◆ PROBLEM ◆
Output only the lines below from the one containing "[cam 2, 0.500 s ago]" to the one containing "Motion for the", exactly as written, both ends kept.

◆ SUPPLIED MATERIAL ◆
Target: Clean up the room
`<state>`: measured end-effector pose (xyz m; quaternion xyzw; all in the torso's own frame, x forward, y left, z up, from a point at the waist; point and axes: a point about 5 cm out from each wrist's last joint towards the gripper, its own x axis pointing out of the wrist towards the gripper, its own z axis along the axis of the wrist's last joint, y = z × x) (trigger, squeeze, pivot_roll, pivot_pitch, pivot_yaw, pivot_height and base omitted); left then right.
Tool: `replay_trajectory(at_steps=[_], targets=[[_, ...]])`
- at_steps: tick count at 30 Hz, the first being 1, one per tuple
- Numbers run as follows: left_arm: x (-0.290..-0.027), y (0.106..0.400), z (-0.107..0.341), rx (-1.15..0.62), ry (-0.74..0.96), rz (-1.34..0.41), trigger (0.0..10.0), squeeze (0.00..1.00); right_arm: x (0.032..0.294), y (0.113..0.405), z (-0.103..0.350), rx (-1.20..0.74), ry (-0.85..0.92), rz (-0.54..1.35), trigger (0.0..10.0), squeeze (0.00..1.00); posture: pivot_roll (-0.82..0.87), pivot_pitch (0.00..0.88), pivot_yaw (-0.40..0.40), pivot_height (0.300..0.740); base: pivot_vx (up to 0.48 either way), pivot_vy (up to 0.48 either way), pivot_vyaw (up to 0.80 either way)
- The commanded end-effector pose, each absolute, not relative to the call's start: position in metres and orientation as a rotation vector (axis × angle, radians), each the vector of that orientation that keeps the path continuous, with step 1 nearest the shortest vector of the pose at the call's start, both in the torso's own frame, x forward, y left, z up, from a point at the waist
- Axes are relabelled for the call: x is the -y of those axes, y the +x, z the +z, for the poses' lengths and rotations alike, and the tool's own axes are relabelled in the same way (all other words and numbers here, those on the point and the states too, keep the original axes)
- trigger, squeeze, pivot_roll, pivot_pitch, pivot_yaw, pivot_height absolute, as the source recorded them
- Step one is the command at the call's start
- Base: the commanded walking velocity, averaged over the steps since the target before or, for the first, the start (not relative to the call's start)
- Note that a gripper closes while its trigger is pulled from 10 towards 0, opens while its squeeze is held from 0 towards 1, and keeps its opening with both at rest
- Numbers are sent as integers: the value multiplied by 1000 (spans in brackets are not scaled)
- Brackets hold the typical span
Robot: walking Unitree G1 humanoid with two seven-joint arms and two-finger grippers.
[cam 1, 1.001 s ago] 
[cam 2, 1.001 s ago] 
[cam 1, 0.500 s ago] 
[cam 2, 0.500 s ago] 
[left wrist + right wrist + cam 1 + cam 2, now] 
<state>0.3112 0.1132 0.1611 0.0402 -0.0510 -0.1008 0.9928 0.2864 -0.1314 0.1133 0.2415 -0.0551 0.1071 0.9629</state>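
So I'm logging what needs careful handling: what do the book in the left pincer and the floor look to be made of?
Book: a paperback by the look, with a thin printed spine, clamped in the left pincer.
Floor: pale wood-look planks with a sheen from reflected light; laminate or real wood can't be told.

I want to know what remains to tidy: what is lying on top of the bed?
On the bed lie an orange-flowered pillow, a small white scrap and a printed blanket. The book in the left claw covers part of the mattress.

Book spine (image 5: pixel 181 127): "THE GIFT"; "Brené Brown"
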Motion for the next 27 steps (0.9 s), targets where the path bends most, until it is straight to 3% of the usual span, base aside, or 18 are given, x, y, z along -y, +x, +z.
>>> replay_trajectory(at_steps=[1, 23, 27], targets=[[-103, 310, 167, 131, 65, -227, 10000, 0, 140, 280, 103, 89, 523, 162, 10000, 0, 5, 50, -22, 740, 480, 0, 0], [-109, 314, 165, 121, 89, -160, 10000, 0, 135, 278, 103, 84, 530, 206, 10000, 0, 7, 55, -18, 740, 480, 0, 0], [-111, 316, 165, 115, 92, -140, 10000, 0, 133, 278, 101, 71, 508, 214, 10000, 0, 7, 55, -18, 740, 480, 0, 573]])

◆ YOUR RESPONSE ◆
[cam 2, 0.500 s ago] 
[left wrist + right wrist + cam 1 + cam 2, now] 
<state>0.3112 0.1132 0.1611 0.0402 -0.0510 -0.1008 0.9928 0.2864 -0.1314 0.1133 0.2415 -0.0551 0.1071 0.9629</state>
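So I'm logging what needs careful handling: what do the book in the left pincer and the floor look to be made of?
Book: a paperback by the look, with a thin printed spine, clamped in the left pincer.
Floor: pale wood-look planks with a sheen from reflected light; laminate or real wood can't be told.

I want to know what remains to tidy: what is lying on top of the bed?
On the bed lie an orange-flowered pillow, a small white scrap and a printed blanket. The book in the left claw covers part of the mattress.

Book spine (image 5: pixel 181 127): "THE GIFT"; "Brené Brown"
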Motion for the next 27 steps (0.9 s), targets where the path bends most, until it is straight to 3% of the usual span, base aside, or 18 are given, x, y, z along -y, +x, +z.

With this, the exercise has been completed.